When people think “architect,” they think of someone creative, someone with class, and someone with money.  It is a profession with glitz and glamour.  Unfortunately, perception does not always meet the reality. 

The architect must be creative and present well.  The architect must know elements of good design, elements of the law, and elements of proper building construction.  Simply, the architect must know a little bit about a lot of things.  Yet, unless one is named Frank Ghery or Renzo Piano, the architect does not get paid very much.  Certainly, owners of architecture firms can fetch a good salary, but this is the exception, not the rule. 

To put it in perspective, an architect’s fee on a theoretical multi-family building could potentially be six percent of the total budget.  At minimum, design of this building will take months and will include back and forth between the architect and clients.  When the building is finally completed, a real estate agent will come in and charge a six percent fee to sell the units in this building.  Ironically, the architect would never be able to afford the units they just designed. 

Before becoming the principal of a firm, the architect must take their lumps as a architecture student at a design school.  Long sleepless nights will be spent tirelessly working on models and drawings.  Semesters will culminate with reviews in which local architects will generally speak nary a positive word about the projects before them.  Then, with any luck, the student will find a job as an “intern architect.”  The next few years will be spent drawing toilet and stair details.  When the intern has worked enough hours, they will finally have the privilege to take a series of seven tests to actually be called an “architect.”  If the intern fails any of the tests, they must wait six months to test again. 

Once one becomes an architect, they will bear the brunt of the client’s complaints and excoriations from engineers saying their buildings will never stand.  Finally, after years of hard work and rubbing elbows with the right people, the architect may finally be able to put their name on a building.  They have finally become the “architect” that the common person believes them to be.  This architect may not the second coming of Frank Lloyd Wright, but they have finally made it. 
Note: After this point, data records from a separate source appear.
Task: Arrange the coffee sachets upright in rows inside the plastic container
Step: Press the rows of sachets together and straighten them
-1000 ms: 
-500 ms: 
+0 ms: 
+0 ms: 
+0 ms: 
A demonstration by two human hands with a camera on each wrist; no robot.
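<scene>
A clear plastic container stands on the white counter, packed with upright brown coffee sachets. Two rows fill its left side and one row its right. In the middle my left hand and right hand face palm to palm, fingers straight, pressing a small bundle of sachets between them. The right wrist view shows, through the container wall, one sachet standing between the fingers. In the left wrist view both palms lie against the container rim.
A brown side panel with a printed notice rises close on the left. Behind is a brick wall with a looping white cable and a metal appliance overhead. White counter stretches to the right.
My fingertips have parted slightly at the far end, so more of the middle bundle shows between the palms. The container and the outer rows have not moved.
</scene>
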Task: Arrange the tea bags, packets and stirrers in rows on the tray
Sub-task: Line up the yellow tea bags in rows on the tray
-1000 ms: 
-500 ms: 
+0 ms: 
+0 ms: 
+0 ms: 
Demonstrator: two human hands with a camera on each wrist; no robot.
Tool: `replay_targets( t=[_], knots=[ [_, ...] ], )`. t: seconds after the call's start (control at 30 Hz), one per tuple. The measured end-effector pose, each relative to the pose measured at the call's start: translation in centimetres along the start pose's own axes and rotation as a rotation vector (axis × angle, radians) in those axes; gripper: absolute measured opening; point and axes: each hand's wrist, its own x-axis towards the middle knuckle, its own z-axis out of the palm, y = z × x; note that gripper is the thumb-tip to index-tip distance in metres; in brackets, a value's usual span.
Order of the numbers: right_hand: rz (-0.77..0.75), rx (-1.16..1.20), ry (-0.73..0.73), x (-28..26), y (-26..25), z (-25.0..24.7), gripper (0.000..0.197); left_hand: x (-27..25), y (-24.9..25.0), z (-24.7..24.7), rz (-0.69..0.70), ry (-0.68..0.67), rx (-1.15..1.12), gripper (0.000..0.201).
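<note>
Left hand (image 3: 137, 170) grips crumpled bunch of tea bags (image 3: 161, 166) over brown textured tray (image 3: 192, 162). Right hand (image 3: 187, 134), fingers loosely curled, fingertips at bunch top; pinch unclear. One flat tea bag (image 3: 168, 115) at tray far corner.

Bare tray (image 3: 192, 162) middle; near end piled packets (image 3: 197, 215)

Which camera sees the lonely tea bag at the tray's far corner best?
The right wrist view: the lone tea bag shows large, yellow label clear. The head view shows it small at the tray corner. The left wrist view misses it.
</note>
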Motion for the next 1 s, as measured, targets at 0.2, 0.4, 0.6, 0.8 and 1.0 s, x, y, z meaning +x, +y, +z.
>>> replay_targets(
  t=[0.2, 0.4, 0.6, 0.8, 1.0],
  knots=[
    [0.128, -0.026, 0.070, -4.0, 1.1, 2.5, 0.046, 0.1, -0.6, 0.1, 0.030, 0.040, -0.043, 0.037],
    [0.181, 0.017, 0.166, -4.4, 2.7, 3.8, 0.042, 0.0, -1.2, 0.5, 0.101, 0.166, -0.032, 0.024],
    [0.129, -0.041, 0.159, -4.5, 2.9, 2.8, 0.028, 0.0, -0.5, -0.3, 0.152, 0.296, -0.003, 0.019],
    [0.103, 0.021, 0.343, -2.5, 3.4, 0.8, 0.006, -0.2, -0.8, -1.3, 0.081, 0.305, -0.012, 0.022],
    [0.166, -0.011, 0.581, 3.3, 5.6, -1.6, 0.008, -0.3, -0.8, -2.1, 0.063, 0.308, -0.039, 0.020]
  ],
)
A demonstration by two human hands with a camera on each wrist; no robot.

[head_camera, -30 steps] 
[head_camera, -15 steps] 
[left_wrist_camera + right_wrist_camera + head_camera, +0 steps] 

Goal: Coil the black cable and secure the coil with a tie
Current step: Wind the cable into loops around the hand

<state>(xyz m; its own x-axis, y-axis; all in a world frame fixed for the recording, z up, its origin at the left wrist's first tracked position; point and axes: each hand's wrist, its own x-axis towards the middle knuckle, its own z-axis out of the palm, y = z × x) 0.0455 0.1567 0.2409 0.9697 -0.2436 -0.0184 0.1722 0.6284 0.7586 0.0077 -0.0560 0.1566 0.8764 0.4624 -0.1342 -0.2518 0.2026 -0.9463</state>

The architect is a different breed.  They love design and love talking about their job.  When strolling around cities, they do not look in store windows to see what is inside—they look at store windows to see how the windows come together. So, the next time you meet an architect, give them a pat on the back.  Do not look at them like they make a lot of money and eat caviar for snack.  They are just like you.  Maybe a little more eccentric.  Maybe a little more stylish.  But, they are every bit as broke as you.